One number is the whole answer: the tally of lines in the records that include the word "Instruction".

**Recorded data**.
=== Begin Enclosure ===
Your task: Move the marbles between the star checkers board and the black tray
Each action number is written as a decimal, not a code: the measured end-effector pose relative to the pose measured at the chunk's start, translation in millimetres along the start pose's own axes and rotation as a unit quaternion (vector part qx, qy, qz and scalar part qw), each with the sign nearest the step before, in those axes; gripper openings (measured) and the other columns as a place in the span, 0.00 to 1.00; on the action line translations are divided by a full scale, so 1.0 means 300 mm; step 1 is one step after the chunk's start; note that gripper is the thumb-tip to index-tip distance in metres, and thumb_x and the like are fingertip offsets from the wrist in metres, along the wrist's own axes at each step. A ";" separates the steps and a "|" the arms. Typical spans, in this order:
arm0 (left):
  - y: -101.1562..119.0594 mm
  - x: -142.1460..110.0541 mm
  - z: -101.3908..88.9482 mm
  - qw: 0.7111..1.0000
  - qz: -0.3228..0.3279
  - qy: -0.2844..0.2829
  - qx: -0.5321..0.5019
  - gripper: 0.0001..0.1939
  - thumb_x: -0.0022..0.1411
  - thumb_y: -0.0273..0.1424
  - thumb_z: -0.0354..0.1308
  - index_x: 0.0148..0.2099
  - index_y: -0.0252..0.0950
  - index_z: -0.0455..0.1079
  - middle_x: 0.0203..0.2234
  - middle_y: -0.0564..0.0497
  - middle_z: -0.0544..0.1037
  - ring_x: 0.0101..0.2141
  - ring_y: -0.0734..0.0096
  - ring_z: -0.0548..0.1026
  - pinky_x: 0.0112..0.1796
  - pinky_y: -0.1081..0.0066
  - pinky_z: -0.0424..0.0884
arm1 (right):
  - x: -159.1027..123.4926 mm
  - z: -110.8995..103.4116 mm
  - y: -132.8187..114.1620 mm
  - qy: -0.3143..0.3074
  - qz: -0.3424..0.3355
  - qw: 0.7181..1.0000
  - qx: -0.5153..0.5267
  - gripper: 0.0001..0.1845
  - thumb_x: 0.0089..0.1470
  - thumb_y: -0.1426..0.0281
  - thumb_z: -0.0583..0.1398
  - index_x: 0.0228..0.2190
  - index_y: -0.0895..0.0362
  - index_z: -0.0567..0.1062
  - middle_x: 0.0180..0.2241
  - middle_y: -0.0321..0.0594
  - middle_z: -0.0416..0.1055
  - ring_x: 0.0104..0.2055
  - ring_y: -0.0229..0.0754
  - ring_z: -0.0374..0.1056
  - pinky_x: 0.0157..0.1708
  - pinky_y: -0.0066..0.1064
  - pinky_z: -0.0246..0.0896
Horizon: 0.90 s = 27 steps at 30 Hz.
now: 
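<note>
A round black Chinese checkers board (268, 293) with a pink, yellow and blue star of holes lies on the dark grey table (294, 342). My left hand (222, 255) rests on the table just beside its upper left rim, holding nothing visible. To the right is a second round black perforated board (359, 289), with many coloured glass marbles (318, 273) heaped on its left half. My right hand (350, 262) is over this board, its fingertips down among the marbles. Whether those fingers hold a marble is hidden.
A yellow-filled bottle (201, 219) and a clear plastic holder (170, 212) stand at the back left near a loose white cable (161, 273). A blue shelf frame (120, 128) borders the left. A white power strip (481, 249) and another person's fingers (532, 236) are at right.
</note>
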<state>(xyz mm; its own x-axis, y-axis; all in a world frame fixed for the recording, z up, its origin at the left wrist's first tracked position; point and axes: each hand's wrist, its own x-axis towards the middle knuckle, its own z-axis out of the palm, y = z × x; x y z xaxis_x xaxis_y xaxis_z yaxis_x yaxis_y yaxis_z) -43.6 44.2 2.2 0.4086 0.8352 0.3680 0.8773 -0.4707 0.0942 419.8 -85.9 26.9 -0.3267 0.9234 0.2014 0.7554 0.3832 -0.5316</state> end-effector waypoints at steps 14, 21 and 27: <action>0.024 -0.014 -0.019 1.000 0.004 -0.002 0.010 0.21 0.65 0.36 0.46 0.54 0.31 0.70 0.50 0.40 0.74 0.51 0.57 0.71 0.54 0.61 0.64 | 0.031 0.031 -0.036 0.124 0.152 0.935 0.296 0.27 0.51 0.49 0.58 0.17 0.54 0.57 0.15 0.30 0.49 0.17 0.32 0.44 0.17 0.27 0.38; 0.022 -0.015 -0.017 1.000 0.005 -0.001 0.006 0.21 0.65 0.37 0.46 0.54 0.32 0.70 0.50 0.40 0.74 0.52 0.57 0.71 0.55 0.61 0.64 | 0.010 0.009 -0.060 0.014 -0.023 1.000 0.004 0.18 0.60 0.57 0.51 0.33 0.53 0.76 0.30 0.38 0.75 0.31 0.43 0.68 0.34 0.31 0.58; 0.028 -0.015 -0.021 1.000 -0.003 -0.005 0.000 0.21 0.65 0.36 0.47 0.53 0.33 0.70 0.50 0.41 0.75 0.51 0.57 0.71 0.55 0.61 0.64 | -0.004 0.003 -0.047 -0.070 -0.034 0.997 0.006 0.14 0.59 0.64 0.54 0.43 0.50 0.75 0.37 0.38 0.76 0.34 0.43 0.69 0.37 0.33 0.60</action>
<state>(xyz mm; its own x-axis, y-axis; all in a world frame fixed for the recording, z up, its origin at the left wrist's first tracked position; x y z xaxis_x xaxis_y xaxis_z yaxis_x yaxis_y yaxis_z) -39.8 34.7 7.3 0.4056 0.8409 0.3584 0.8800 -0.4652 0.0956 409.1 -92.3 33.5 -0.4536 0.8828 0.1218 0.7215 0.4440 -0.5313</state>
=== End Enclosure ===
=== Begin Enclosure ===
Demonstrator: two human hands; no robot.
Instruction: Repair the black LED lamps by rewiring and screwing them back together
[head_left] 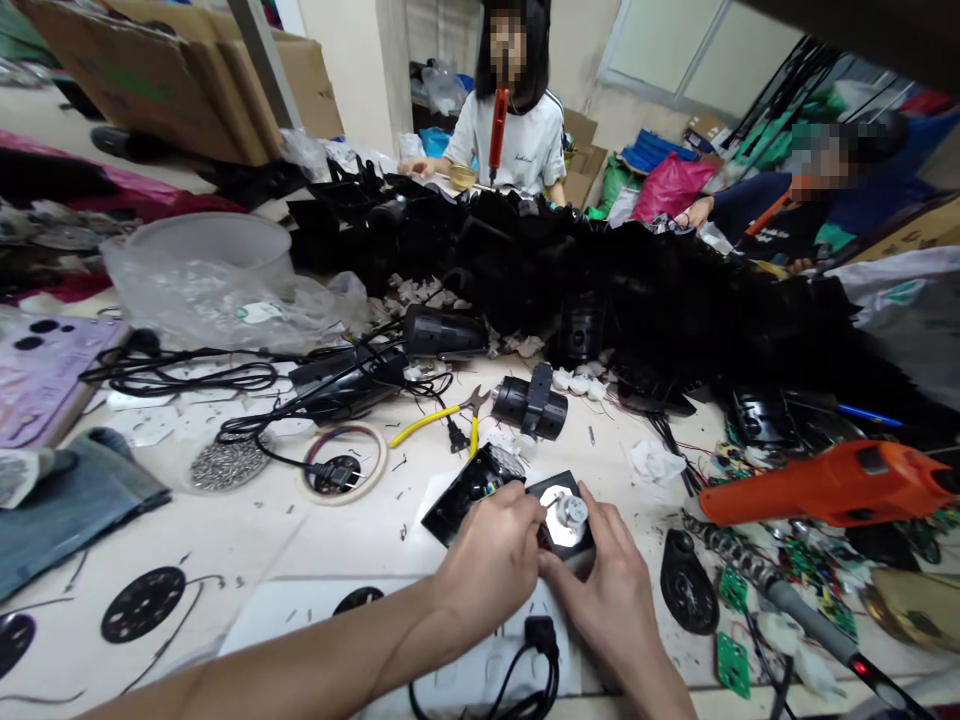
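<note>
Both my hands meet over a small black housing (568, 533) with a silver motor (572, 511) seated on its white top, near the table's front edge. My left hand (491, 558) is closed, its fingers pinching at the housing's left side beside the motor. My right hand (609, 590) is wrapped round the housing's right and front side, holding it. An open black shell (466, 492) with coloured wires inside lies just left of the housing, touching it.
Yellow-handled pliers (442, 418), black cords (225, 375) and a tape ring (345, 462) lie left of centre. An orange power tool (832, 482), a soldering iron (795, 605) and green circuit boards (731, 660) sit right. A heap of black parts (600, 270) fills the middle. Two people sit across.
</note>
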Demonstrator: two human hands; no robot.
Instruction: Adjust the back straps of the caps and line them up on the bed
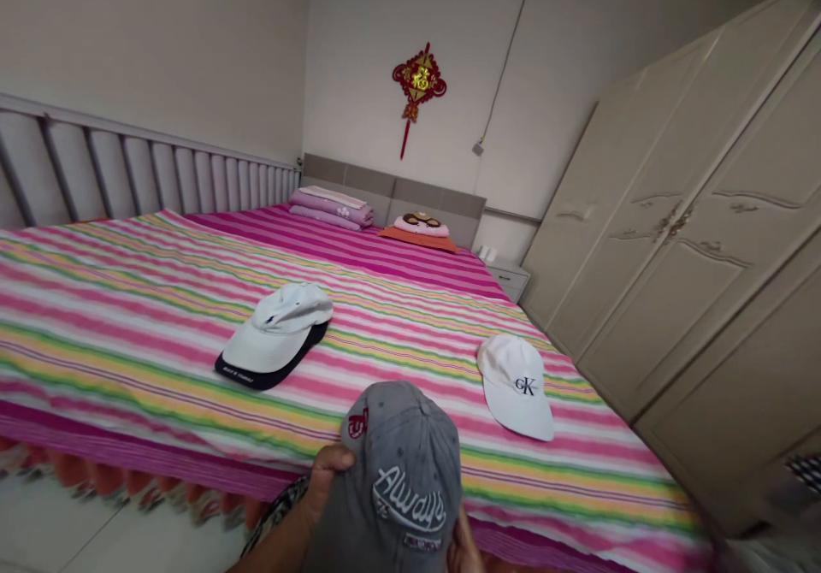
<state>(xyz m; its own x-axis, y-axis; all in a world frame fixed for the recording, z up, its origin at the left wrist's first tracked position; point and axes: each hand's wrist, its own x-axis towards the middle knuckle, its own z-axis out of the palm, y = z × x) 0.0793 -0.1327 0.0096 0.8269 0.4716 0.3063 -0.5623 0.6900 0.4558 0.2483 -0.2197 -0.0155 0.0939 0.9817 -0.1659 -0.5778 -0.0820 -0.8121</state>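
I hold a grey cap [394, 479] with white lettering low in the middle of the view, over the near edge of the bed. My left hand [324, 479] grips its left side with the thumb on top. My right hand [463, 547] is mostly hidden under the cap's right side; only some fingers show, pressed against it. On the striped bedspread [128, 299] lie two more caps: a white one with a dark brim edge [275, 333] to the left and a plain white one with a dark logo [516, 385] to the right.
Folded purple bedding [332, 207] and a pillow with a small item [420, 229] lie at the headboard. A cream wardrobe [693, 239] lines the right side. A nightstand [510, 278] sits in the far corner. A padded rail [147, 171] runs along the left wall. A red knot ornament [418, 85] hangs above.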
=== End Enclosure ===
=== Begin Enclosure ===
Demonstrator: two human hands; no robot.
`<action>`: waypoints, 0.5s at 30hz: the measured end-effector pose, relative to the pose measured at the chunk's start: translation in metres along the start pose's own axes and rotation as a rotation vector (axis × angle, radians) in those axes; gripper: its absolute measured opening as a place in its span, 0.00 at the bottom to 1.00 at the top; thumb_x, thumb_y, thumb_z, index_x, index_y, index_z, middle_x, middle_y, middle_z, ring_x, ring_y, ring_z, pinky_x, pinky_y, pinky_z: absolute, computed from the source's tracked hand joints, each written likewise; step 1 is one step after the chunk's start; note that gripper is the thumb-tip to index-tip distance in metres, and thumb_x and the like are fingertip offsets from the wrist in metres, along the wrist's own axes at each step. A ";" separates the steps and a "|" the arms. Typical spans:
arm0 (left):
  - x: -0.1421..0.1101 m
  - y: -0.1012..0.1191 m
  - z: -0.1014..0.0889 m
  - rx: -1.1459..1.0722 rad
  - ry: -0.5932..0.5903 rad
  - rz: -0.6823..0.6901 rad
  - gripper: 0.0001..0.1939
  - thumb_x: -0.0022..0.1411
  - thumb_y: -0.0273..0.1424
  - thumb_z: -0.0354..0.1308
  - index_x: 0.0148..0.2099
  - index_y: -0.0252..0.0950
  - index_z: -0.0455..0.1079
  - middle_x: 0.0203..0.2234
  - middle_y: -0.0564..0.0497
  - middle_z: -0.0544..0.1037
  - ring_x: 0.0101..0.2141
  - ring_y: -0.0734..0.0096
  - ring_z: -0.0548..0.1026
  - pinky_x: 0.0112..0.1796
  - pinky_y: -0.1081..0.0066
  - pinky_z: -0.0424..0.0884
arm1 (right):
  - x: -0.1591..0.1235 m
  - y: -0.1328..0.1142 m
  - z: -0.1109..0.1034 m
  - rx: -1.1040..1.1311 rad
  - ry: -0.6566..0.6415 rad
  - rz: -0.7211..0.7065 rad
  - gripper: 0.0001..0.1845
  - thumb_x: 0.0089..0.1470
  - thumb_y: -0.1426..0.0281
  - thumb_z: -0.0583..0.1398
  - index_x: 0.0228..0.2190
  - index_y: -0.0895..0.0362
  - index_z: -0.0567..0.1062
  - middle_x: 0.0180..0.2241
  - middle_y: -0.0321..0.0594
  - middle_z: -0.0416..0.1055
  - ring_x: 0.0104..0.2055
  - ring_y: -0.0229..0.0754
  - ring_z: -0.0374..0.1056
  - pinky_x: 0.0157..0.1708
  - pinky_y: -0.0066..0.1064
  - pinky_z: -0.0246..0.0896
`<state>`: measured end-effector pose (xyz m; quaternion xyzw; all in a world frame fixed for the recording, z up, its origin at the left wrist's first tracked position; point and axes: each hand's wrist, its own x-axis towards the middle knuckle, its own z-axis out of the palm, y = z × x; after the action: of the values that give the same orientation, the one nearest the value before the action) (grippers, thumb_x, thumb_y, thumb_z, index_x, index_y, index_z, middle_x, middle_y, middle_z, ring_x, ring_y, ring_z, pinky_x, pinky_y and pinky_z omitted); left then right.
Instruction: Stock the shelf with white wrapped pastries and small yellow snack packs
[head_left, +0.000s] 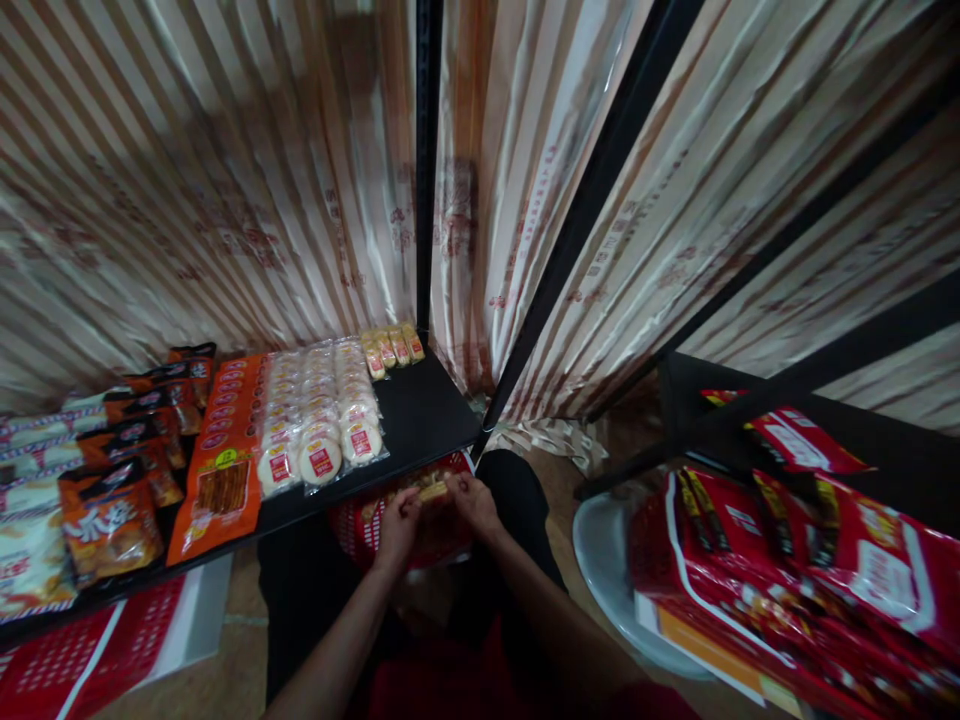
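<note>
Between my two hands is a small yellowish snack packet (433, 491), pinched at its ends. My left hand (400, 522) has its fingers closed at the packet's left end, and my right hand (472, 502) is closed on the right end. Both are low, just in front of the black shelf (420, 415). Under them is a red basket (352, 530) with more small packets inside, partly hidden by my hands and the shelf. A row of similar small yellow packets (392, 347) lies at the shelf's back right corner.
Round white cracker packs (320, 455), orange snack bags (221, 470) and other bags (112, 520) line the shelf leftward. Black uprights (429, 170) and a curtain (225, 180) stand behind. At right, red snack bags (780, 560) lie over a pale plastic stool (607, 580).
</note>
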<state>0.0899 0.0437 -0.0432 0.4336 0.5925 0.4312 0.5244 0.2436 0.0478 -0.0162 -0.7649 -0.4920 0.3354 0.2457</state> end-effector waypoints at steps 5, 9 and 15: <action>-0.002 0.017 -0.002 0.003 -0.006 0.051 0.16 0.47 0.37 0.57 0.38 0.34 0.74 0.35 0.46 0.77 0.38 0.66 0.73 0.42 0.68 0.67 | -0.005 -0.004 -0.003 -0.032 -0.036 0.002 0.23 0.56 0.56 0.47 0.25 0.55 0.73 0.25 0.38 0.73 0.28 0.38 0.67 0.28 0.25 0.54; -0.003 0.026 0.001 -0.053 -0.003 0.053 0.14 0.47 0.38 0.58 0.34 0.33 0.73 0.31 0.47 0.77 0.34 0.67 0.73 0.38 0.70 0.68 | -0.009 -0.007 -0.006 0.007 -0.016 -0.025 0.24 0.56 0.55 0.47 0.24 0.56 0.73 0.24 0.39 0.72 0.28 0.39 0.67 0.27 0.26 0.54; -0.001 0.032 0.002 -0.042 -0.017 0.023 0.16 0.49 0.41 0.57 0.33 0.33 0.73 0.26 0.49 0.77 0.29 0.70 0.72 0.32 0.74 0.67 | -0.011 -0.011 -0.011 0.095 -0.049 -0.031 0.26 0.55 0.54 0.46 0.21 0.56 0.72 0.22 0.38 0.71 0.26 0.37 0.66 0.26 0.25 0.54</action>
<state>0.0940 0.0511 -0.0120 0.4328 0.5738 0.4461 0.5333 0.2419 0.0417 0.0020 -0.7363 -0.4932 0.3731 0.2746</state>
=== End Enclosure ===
**RESULT**.
3